◆ **Stored items from a collection**:

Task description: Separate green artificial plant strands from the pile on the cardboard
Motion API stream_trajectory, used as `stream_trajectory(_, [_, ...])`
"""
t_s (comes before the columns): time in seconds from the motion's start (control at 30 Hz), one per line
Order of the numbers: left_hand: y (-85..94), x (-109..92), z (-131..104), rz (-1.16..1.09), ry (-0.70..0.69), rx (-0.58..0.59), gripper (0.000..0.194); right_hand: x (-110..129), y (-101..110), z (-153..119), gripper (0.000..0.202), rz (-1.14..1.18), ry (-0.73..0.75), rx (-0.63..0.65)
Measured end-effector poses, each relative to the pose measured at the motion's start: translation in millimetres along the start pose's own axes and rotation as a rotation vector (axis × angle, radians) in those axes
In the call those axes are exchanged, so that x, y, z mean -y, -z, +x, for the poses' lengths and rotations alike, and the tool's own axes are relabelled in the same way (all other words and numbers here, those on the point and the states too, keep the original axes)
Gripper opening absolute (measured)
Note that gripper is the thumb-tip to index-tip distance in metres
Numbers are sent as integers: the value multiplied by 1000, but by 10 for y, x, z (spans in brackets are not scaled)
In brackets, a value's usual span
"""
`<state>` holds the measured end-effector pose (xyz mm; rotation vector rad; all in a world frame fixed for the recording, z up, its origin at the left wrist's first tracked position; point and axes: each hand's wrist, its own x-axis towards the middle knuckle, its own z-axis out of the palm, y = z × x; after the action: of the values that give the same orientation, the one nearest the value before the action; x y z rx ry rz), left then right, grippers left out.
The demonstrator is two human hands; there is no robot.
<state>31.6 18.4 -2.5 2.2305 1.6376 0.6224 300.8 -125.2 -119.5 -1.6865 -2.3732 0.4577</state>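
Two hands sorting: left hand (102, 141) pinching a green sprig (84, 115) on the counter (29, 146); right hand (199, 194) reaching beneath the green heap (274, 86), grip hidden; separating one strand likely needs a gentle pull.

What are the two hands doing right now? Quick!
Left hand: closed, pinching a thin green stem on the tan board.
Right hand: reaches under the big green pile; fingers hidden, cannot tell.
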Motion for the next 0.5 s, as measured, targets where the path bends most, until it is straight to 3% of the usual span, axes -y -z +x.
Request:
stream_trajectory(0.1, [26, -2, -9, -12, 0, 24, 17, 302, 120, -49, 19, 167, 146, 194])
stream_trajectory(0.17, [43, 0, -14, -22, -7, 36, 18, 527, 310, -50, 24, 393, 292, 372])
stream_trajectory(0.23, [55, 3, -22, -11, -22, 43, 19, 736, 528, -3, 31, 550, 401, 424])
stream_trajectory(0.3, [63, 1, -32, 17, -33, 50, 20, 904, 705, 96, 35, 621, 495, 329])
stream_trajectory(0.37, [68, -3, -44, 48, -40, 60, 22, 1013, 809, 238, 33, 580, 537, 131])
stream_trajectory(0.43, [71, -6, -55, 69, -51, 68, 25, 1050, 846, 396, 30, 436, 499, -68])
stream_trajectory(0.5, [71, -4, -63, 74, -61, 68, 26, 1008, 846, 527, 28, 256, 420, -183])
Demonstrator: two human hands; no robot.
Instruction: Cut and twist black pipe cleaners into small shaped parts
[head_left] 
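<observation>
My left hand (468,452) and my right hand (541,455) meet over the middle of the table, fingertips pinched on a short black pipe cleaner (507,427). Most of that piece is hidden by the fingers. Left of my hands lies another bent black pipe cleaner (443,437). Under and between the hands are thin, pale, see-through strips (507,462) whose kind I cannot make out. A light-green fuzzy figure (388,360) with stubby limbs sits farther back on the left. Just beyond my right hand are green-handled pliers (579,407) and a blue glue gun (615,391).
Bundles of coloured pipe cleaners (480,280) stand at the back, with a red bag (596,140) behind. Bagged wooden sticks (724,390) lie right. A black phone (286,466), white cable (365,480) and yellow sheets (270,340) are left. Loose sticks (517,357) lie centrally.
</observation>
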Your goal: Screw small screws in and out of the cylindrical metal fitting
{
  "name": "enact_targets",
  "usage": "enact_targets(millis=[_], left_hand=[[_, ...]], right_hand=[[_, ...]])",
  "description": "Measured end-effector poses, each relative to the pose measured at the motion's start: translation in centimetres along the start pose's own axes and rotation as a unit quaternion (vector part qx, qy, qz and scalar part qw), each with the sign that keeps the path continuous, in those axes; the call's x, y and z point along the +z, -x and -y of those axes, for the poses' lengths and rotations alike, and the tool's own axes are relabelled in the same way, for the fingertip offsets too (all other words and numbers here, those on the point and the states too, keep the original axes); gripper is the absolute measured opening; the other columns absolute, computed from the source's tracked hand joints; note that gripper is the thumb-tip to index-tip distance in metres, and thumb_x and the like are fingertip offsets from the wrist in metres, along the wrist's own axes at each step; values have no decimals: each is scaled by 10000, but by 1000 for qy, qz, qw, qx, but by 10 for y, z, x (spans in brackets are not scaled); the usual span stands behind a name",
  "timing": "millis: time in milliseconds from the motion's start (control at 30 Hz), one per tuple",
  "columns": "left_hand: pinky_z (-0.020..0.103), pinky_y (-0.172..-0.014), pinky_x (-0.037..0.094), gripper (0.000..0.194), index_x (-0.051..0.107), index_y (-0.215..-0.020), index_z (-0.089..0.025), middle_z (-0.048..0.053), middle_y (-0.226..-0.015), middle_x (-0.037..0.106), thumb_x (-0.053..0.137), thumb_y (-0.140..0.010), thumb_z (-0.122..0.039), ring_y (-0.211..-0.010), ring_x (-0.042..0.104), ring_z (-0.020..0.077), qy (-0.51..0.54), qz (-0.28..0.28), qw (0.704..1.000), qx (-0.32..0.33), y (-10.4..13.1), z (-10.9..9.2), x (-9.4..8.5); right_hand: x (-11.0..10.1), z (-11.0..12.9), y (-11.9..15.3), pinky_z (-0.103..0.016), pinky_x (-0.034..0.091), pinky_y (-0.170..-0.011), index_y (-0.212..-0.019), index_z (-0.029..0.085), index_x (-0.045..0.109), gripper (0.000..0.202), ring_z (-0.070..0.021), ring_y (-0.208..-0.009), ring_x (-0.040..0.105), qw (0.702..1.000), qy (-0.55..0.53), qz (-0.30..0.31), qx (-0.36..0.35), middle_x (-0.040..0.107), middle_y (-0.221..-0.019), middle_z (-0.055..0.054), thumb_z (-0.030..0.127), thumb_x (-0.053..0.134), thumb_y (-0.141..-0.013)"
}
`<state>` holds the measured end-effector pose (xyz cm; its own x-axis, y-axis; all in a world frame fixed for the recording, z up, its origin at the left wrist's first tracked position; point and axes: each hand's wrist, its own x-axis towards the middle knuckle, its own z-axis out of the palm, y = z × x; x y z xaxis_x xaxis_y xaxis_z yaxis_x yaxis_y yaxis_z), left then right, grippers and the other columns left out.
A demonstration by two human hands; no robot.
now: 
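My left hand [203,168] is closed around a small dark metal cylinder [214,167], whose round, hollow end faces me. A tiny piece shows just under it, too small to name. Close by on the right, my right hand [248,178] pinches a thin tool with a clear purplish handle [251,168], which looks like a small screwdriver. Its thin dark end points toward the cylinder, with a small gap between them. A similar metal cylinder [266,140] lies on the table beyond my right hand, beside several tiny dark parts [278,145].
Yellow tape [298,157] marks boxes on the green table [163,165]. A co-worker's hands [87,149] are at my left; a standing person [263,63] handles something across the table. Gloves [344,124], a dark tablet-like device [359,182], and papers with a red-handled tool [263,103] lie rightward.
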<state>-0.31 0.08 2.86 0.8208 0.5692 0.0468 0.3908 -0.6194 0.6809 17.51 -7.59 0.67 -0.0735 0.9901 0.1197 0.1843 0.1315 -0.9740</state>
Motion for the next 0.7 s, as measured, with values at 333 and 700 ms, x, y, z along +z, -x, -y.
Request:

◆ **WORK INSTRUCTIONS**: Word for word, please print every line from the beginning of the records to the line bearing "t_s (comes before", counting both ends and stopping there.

◆ **PROBLEM SOLUTION**:
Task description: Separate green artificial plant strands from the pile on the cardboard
Motion API stream_trajectory, used as `stream_trajectory(_, [_, ...])`
"""
t_s (comes before the columns): time in seconds from the motion's start (control at 30 Hz), one per line

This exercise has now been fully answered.